First Open Source DataTurbine Workshop Report

First Open Source DataTurbine Workshop Report
October 7 2008,
8:00 am - 5:30 pm
La Jolla room,
La Jolla Shores Hotel,
San Diego.
- 8:00 am - 9:00 am breakfast
- Welcome, Introduction, and Overview -- Tony Fountain, UCSD [Slides]
- The Open Source DataTurbine (OSDT) Initiative is an international community of scientists and engineers who share a common interest in real-time streaming data middleware and applications (www.dataturbine.org). Community members are drawn from academia and industry, and represent a variety of science and engineering domains, from ecology to aerospace. The technology base of the OSDT Initiative is the DataTurbine open source software. On 7 October 2008, the First Open Source DataTurbine (OSDT) Initiative workshop was held in La Jolla, CA. This workshop celebrated the one-year anniversary of the Initiative as an open source software community. It provided a forum for presentations and discussions on the current status and future plans for the OSDT Initiative. The workshop was sponsored by National Science Foundation award number OCI-0722067. There were 25 workshop participants.

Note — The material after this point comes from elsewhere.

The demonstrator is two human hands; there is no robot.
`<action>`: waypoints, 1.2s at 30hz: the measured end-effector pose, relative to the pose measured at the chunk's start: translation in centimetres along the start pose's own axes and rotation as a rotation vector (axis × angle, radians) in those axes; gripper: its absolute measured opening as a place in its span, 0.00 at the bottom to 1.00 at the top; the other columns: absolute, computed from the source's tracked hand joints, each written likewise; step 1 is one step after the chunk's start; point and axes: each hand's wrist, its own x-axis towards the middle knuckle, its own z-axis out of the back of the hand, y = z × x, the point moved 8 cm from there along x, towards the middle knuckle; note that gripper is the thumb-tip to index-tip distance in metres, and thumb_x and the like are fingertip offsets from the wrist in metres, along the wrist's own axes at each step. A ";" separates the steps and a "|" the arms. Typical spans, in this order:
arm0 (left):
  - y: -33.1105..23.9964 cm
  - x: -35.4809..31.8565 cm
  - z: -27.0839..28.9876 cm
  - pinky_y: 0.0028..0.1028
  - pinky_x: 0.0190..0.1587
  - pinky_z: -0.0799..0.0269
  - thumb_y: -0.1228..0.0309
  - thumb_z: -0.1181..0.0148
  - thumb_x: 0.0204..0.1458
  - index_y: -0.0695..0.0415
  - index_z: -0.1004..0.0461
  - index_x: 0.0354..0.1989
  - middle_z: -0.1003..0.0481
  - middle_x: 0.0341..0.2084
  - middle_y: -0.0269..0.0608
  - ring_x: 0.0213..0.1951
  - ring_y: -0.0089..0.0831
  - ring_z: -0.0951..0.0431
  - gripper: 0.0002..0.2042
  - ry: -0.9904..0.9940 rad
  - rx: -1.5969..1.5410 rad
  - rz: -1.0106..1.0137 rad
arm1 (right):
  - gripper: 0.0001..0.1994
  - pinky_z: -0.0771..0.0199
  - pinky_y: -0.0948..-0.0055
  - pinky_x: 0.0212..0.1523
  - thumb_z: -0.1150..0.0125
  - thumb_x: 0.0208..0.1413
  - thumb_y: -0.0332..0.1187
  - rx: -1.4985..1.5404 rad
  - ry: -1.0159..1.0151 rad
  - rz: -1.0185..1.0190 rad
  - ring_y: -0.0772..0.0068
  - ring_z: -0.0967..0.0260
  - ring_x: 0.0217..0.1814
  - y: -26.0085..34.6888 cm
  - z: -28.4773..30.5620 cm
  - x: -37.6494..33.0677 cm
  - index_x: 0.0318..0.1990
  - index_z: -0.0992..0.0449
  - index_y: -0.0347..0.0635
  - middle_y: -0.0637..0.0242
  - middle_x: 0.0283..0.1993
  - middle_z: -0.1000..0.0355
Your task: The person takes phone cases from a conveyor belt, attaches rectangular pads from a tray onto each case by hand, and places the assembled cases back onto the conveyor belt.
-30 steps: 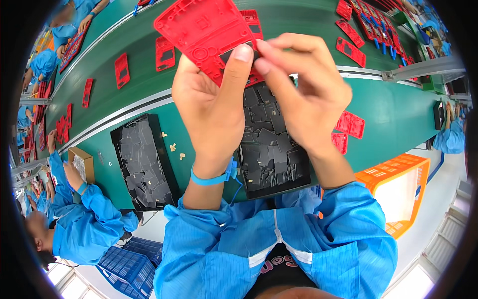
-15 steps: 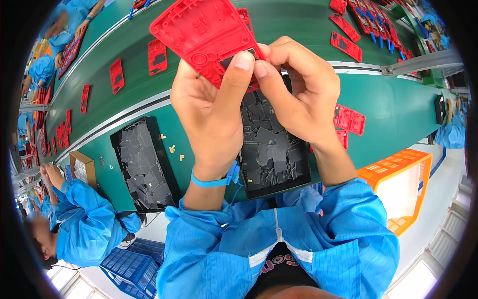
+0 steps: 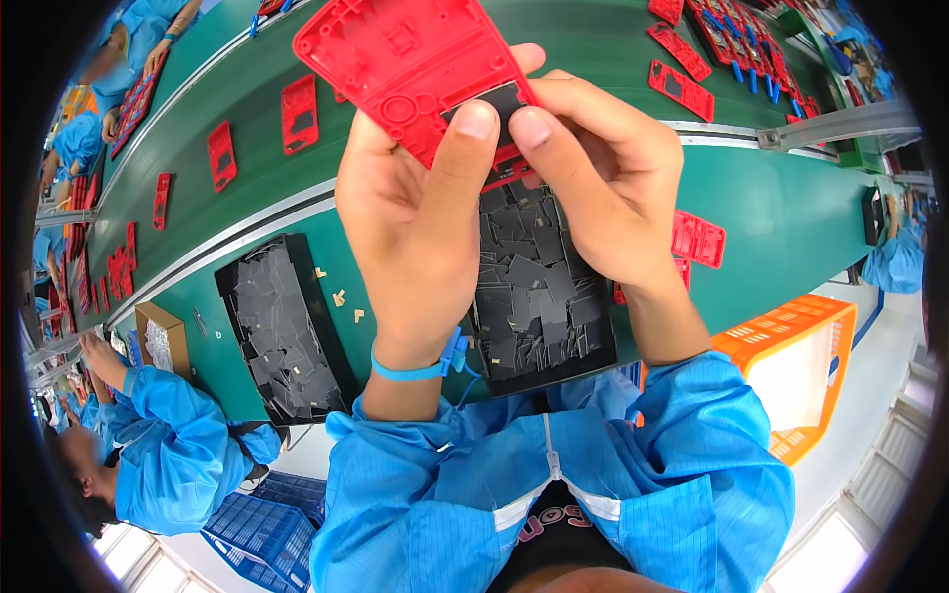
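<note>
Both my hands hold a red plastic shell (image 3: 400,49) up over the work surface, its ribbed inner side facing me. A flat black pad (image 3: 506,100) lies in a recess near the shell's lower edge. My left hand (image 3: 410,222) is closed round the lower left of the shell, its thumb over the pad's left part. My right hand (image 3: 608,188) grips the right edge, thumb tip at the pad's right end. Below them stands a black tray (image 3: 605,348) heaped with dark grey pads (image 3: 539,282). My left wrist wears a blue strap (image 3: 410,374).
A second black tray (image 3: 341,366) of grey pads is at the left, small tan pieces (image 3: 339,297) beside it. Red shells (image 3: 300,114) lie along the green conveyor (image 3: 395,163); others (image 3: 698,238) are right of my hands. An orange crate (image 3: 786,331) stands right, a co-worker (image 3: 168,445) left.
My right thumb has shifted slightly right, and more of the black pad shows in the shell. Red shells on the conveyor have moved a little left.
</note>
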 end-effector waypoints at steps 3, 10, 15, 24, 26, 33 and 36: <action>-0.8 -0.2 -0.6 0.39 0.62 0.28 0.74 0.47 0.66 0.66 0.32 0.61 0.24 0.56 0.61 0.55 0.39 0.21 0.17 0.038 0.018 -0.039 | 0.06 0.33 0.80 0.34 0.37 0.62 0.22 0.073 0.019 0.006 0.84 0.32 0.34 0.5 0.2 0.2 0.44 0.19 0.29 0.67 0.34 0.25; -1.0 -0.5 -1.0 0.38 0.60 0.26 0.74 0.48 0.66 0.67 0.34 0.62 0.24 0.56 0.63 0.55 0.40 0.21 0.18 0.053 0.069 -0.060 | 0.06 0.32 0.81 0.37 0.37 0.63 0.21 0.233 0.063 -0.050 0.85 0.31 0.38 -0.1 0.5 0.2 0.44 0.18 0.28 0.68 0.38 0.24; -1.3 -0.8 -1.1 0.36 0.59 0.25 0.74 0.47 0.66 0.67 0.34 0.62 0.24 0.55 0.62 0.54 0.39 0.20 0.18 0.031 0.079 -0.053 | 0.07 0.33 0.81 0.35 0.36 0.62 0.21 0.243 0.053 -0.006 0.85 0.32 0.36 0.3 0.2 0.1 0.45 0.18 0.29 0.67 0.37 0.23; -0.7 -0.8 0.4 0.32 0.51 0.20 0.77 0.41 0.63 0.68 0.26 0.54 0.19 0.47 0.54 0.47 0.35 0.17 0.13 -0.033 0.027 0.000 | 0.12 0.28 0.76 0.51 0.40 0.60 0.14 -0.058 0.152 0.131 0.73 0.27 0.49 1.4 0.2 -0.8 0.50 0.21 0.26 0.53 0.51 0.23; -0.8 -1.0 0.7 0.33 0.48 0.19 0.77 0.42 0.63 0.69 0.26 0.54 0.19 0.45 0.55 0.44 0.35 0.16 0.13 -0.094 0.075 -0.040 | 0.13 0.28 0.76 0.51 0.40 0.60 0.14 -0.080 0.167 0.157 0.73 0.27 0.49 1.3 -0.1 -0.8 0.51 0.22 0.26 0.52 0.52 0.23; -1.2 -1.1 0.2 0.34 0.44 0.17 0.76 0.42 0.63 0.71 0.26 0.52 0.19 0.44 0.58 0.40 0.37 0.16 0.13 -0.085 0.127 -0.079 | 0.06 0.40 0.78 0.29 0.34 0.55 0.18 0.053 -0.005 0.142 0.81 0.39 0.28 1.2 0.0 -0.9 0.40 0.19 0.31 0.67 0.29 0.28; -0.9 -1.2 0.3 0.34 0.44 0.17 0.75 0.43 0.64 0.72 0.26 0.52 0.19 0.44 0.59 0.40 0.38 0.16 0.13 -0.083 0.119 -0.056 | 0.04 0.40 0.78 0.29 0.35 0.55 0.18 0.088 -0.047 0.123 0.82 0.39 0.28 1.2 -0.1 -1.1 0.38 0.19 0.30 0.68 0.29 0.29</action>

- The Origins of DataTurbine -- Matt Miller, Erigo Technologies [Slides]
- The primary goal of this discussion is not so much to provide a history lesson, but to show the key and unique features of RBNB via a discussion of how and why it came into being. With this understanding, current and future users may better understand and leverage its capabilities. This discussion is from the perspective of the author and primary inventor of RBNB, and shows the experience and thought process leading up to the RBNB invention.
- DataTurbine Activities in GLEON, CREON, and MoveBank -- Sameer Tilak, UCSD [Slides]

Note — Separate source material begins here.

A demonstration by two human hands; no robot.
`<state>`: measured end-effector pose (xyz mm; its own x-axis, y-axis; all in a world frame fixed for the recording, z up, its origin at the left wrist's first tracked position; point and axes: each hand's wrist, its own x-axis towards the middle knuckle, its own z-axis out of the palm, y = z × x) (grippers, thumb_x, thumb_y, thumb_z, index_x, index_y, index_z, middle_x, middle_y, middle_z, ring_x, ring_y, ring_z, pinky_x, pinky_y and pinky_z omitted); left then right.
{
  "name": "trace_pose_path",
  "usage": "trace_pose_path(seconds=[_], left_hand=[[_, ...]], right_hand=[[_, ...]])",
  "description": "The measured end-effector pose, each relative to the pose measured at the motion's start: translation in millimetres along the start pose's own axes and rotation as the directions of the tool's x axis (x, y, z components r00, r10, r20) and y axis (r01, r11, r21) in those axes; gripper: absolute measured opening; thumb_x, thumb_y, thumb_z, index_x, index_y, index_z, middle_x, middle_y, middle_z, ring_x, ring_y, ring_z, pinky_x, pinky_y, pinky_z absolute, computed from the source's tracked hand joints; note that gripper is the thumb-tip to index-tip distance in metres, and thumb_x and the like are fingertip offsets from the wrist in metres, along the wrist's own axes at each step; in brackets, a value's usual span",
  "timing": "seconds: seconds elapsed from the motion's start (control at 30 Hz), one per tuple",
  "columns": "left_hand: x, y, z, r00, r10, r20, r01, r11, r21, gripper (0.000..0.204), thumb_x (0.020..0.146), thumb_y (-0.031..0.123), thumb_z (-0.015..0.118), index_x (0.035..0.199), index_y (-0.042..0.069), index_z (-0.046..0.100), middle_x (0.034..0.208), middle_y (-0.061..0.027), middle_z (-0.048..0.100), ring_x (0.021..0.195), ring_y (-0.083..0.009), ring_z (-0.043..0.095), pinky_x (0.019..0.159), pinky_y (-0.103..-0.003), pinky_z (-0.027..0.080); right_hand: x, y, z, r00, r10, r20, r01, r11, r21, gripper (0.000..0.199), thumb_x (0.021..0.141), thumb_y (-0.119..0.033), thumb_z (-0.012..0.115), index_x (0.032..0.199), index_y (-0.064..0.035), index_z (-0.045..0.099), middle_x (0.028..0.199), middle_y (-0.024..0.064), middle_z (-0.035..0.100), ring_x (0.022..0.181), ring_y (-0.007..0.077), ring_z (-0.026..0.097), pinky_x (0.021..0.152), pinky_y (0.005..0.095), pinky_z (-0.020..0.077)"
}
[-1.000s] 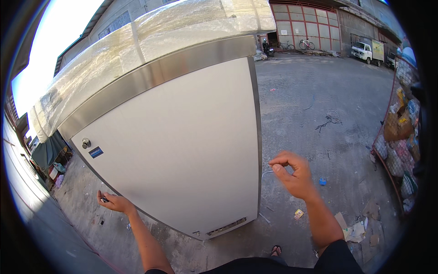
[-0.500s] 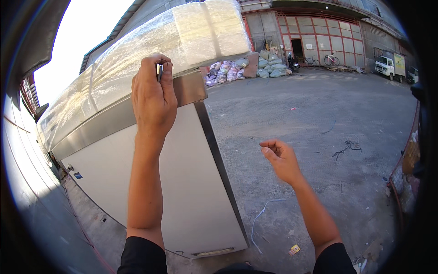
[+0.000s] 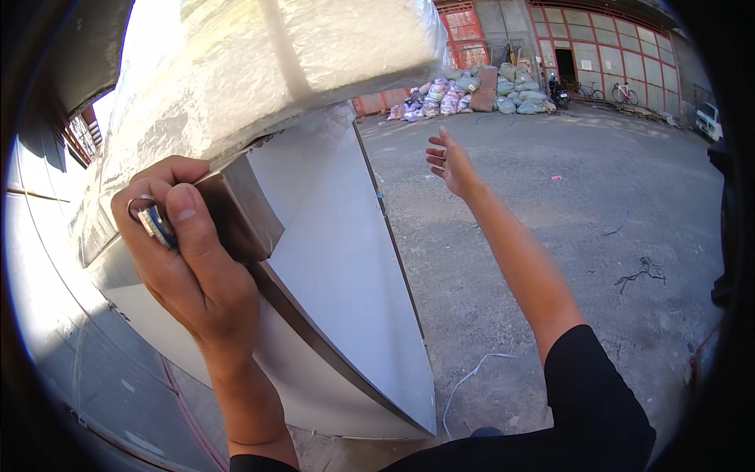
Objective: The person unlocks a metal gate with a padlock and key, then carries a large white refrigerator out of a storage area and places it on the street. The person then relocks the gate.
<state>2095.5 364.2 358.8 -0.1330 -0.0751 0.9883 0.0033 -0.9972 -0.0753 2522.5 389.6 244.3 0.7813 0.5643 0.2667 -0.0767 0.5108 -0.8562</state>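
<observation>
While the fingers of the left hand [image 3: 194, 263] curl around a small key holder [image 3: 160, 228], they also seem to meet the top corner of the metal band [image 3: 236, 216] on the tall white cabinet [image 3: 338, 228] — probably a steadying hold, though the contact is partly hidden. Farther out, the right hand [image 3: 452, 163] reaches over the ground [image 3: 472, 275], fingers loosely spread and empty. Half a second ago it was more curled; since then the cabinet's second face, below the wrapped top [image 3: 228, 86], has come into view.
</observation>
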Motion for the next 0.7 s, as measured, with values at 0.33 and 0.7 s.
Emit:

- Since its inception, Open Source DataTurbine Initiative team members have been involved in providing streaming data middleware component to a number of observing systems domains and communities.The Global Lake EcologicalObservatory Network (GLEON) is a grassroots network of limnologists, information technology experts, and engineers who have a common goal of building a scalable, persistent network of lake ecology observatories understanding of lake processes at local, regional, continental and global scales. The Coral Reef Environmental Observatory Network (CREON) is a collaborating association of scientists and engineers from around the world striving to design and build marine sensor networks. MoveBank is a grassroots network of animal tracking researchers collecting data using a variety of collection methodologies including satellite-based tags, radio-transmitters, and camera traps.In this talk we give a quick overview of GLEON, CREON, and MoveBank communities and our experiences with DataTurbine deployments at various GLEON and CREON sites over the last one year and our plans for DataTurbine deployment for managing live animal tracking data in MoveBank.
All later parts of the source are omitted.